A few posts ago-we shared Jim Ryser’s success story of overcoming addiction and empowering himself to teach and counsel others. If you missed that post you can see it HERE. The cycle is so true. I don’t think I can honestly think of anyone that doesn’t have addiction to overcome. Negative thinking, food, chemicals, exercise, self-abuse are only a few that we encounter daily. Dee has been struggling with her issues with sugar and she writes—
I’ve been contemplating addiction the past few days, considering the cycle of the way that people deal with emotional discomfort by masking pain through the consumption of _________ (fill in the blank). I have filled my blank in with food. Last night I became so angry at a situation in my home that it took everything in me to not eat or drink. Food (and chemicals) distract us. Even if these crutches of ours are not mind altering, they are always mood altering.

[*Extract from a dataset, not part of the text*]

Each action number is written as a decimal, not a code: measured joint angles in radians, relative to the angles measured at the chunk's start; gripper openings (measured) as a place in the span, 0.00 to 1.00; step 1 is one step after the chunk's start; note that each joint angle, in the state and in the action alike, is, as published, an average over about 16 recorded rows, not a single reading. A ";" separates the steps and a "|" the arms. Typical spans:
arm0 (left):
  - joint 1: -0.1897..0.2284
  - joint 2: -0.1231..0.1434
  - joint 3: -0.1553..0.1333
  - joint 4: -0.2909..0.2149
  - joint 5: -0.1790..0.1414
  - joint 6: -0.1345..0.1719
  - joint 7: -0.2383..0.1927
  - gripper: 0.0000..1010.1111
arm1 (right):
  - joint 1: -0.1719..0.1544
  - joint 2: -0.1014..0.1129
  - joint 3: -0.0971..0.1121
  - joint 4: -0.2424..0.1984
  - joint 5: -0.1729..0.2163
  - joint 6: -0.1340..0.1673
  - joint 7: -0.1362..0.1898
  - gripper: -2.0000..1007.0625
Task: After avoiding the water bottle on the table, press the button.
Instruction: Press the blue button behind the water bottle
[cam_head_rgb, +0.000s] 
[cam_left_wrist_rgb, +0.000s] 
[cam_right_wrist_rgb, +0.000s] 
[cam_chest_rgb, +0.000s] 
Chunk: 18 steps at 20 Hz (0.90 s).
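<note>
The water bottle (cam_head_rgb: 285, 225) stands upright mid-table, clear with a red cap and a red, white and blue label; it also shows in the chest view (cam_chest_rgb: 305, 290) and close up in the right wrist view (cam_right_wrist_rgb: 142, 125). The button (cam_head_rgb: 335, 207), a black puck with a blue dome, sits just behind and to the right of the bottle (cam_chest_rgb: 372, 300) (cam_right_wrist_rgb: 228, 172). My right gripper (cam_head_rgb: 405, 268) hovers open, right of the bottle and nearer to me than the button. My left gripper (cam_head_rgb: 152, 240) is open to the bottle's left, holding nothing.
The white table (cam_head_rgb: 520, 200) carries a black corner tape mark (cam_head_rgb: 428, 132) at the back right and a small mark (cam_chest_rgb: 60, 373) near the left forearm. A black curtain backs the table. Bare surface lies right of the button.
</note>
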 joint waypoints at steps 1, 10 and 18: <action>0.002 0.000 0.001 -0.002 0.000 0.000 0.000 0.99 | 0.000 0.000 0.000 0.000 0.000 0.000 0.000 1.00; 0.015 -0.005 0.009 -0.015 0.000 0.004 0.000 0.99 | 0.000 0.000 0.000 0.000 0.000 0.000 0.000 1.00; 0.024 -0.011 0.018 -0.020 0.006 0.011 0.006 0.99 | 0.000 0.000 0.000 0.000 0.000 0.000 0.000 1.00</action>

It is easy for me to look at that circle of addiction with alcohol or drugs because I am thankfully not addicted to those things. I see that people feel pain, use things to not feel pain temporarily, physical effects wear off, pain comes back, need for another drink/dose. The routine never stops until the issue is worked through and dealt with in a more healthy and productive manner.
But then I look at my addiction, which is food, and because this is closer to home, it’s hard to see as clearly how to break the chain. One technique that I think works for many people is to write down their emotions and food-related impulses. This one for me last night was clear as could be. I was about to go to sleep and didn’t feel the least bit hungry. After the chaos subsided a bit, I walked into the kitchen for the sole purpose of finding the worst possible food choice on hand to consume quickly and mindlessly. Thankfully, I realized the irrelevance of how eating would make me happy and I turned myself around. What did make me happy, this morning, was seeing an overall seven pound weight loss on the scale for the month of August.
This long-term reward will ultimately be more gratifying that a bag of Doritos would have been last night.